Member of the Parliament of Finland
- In office 27 September 1975 – 31 July 1986
- Constituency: Helsinki

Finland Minister of Education
- In office 31 December 1982 – 31 May 1986
- Prime Minister: Kalevi Sorsa

Personal details
- Born: Kaarina Elisabeth Brusiin 7 February 1941 (age 85) Helsinki, Finland
- Alma mater: University of Helsinki

= Kaarina Suonio =

Finnish politician and psychologist (born 1941)

Kaarina Elisabeth Suonio ( Brusiin; born 7 February 1941) is a Finnish retired politician and psychologist. She represented Helsinki in the Parliament of Finland from 1975 to 1986 as a member of the Social Democratic Party. From 1982 to 1986, she was Finland's minister of education, and from 1994 to 1997, she was the last governor of Häme Province prior to its merger with other provinces.
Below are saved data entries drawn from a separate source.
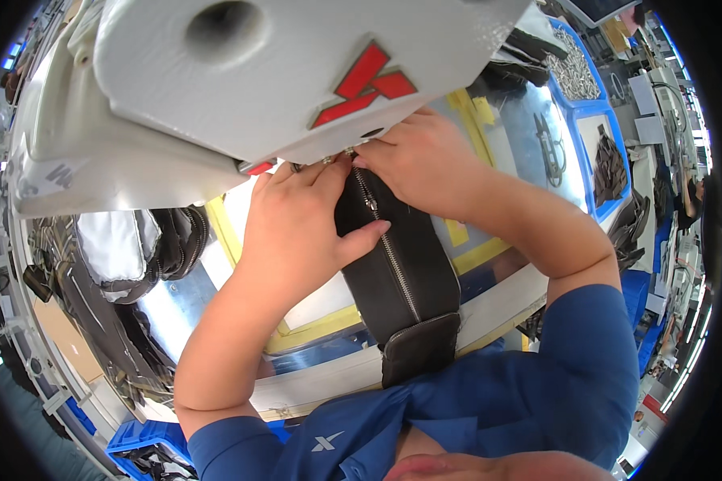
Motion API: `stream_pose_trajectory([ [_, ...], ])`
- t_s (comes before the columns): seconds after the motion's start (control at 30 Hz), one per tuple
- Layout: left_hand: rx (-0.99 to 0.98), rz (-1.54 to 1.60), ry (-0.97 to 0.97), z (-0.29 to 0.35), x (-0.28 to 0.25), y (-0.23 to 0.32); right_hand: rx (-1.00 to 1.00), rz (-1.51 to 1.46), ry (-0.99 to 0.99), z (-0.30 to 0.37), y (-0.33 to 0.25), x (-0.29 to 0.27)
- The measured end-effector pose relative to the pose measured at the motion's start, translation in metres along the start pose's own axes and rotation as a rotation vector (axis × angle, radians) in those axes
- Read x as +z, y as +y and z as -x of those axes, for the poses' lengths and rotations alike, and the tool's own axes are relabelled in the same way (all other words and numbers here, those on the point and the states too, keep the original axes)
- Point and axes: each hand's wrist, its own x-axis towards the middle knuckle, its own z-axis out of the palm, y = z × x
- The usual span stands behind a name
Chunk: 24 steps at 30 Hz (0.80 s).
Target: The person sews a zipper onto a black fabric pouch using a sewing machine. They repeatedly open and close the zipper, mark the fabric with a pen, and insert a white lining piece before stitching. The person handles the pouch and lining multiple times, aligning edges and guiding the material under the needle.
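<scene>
A black fabric strip with a metal zipper runs from under the white sewing machine head toward my body. The zipper slider sits partway along it. My left hand lies flat at the strip's left side, fingers reaching beneath the machine head and thumb stretched over the zipper teeth. On the other side, my right hand has thumb and forefinger pinched at the strip's far end, close to the needle area. Its other fingertips are hidden by the machine. The strip's near end, a black folded flap, hangs over the table edge.
Dark zippered pieces and grey-white fabric are piled at left. Small scissors or thread snips lie on the right, beside a blue tray of metal zipper parts and dark pieces. A blue crate stands low at left.
</scene>
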Motion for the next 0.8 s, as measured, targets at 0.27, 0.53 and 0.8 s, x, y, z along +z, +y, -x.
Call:
stream_pose_trajectory([
  [0.27,0.003,-0.013,-0.014,-0.0010,0.0016,0.0001,-0.006,0.034,-0.014,0.0003,0.0002,-0.0022],
  [0.53,0.034,-0.026,0.025,-0.0014,0.0048,0.0016,-0.027,0.023,0.001,0.0008,-0.0002,-0.0040],
  [0.8,0.008,-0.111,-0.011,0.0027,0.0051,0.0061,-0.037,0.016,0.014,0.0018,-0.0027,0.0008],
])
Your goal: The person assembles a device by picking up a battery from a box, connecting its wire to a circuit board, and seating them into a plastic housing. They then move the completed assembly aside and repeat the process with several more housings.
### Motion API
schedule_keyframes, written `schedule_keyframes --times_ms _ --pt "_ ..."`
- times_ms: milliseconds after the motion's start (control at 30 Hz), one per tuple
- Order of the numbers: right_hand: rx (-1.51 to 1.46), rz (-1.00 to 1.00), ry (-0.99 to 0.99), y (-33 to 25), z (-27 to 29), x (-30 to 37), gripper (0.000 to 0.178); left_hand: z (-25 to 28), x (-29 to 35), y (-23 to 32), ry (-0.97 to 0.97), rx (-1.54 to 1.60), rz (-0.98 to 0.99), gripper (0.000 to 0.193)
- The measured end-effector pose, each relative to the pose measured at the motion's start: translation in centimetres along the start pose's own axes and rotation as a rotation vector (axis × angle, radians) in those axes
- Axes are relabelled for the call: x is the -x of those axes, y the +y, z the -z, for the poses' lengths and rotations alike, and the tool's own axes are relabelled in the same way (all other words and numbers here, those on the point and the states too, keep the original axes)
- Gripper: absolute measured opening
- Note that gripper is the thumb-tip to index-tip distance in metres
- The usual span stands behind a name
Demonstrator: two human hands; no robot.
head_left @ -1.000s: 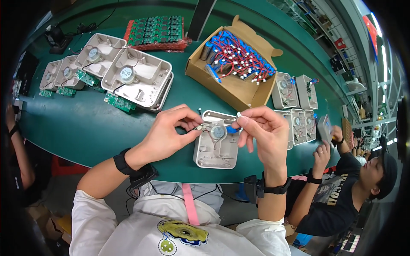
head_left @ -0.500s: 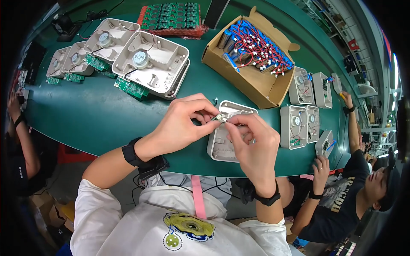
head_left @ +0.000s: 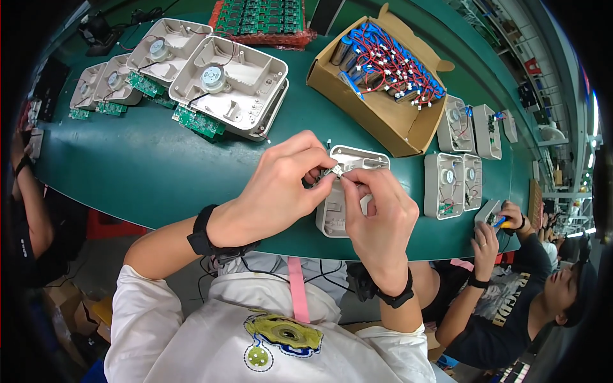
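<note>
My left hand [head_left: 274, 185] pinches a small part with a white connector [head_left: 336, 170] between thumb and fingertips. Against the other side of that connector press the thumb and forefinger of my right hand [head_left: 382, 214]; whatever tiny piece they grip is hidden by the fingertips. Both hands hover over an open off-white plastic housing [head_left: 333, 225], which lies on the green table close to its front edge. My fingers cover much of the housing's inside.
Housings with round motors [head_left: 212, 78] and dangling green circuit boards [head_left: 196, 121] sit at left. Behind is a stack of boards [head_left: 262, 22]; a carton [head_left: 364, 115] holds blue battery packs [head_left: 383, 60]. At right, more housings [head_left: 442, 185] stand by a co-worker's hands [head_left: 486, 249].
My hands keep their pinch at the connector, the fingers shifting slightly. The co-worker's far hand has come back from the distant housings to the one near their other hand, with a yellow-handled tool.
</note>
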State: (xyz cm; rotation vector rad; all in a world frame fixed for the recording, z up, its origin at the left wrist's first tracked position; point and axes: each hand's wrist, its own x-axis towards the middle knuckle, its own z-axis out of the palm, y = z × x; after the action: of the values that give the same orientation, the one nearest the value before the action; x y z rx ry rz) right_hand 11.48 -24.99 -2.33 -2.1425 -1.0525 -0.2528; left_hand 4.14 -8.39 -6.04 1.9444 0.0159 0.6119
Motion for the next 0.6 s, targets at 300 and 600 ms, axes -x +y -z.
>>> schedule_keyframes --times_ms 300,600 --pt "0.027 0.003 0.054 0.3 -0.1 0.0 0.013 0.1 -1.5 0.0 -0.08 -0.006 0.056 0.017" --pt "0.033 0.021 0.051 0.4 -0.3 -0.4 0.012 -0.1 -1.5 -0.5 -0.045 0.058 -0.007 0.017"
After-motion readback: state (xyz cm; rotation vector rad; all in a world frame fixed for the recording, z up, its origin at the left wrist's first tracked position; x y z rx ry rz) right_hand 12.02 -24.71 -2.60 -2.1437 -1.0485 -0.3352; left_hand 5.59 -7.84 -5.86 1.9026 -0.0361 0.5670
==Early life and education==
Kaarina Elisabeth Brusiin was born on 7 February 1941 in Helsinki, Finland. Her father was Otto Brusiin, a legal scholar and professor. She graduated from the Apollo Coeducational School in Helsinki in 1959 and received the Master of Arts degree in psychology from the University of Helsinki in 1964. She later received the Bachelor of Laws degree from the University of Helsinki in 1978.

==Career==
===Early career and psychologist===
During her undergraduate studies at the University of Helsinki, Suonio worked as a library assistant at the Helsinki City Library. From 1963 to 1971, she worked at the Finnish Institute of Occupational Health as a psychologist. During this time, she also taught psychology and education in the Finnish prison service, where she worked as an organisational researcher from 1971 to 1975. Additionally, Suonio was a lecturer at the University of Helsinki in the 1970s and worked on various television programs about mental health. Her appearance on programs hosted by journalist Erno Paasilinna made her well-known in Finland.

===Political career===
Suonio was a member of the City Council of Helsinki from 1973 to 1984. In 1975, she was elected to the Parliament of Finland to represent the constituency of Helsinki as a member of the Social Democratic Party (SDP). After Suonio was re-elected in 1979, she was the vice chair of the Legal Affairs Committee until 1982 as well as the vice chair of the SDP parliamentary group from 1981 to 1982. In Parliament, she opposed a free trade agreement between Finland and the European Economic Community; she later said in a 2021 interview that she regretted her opposition.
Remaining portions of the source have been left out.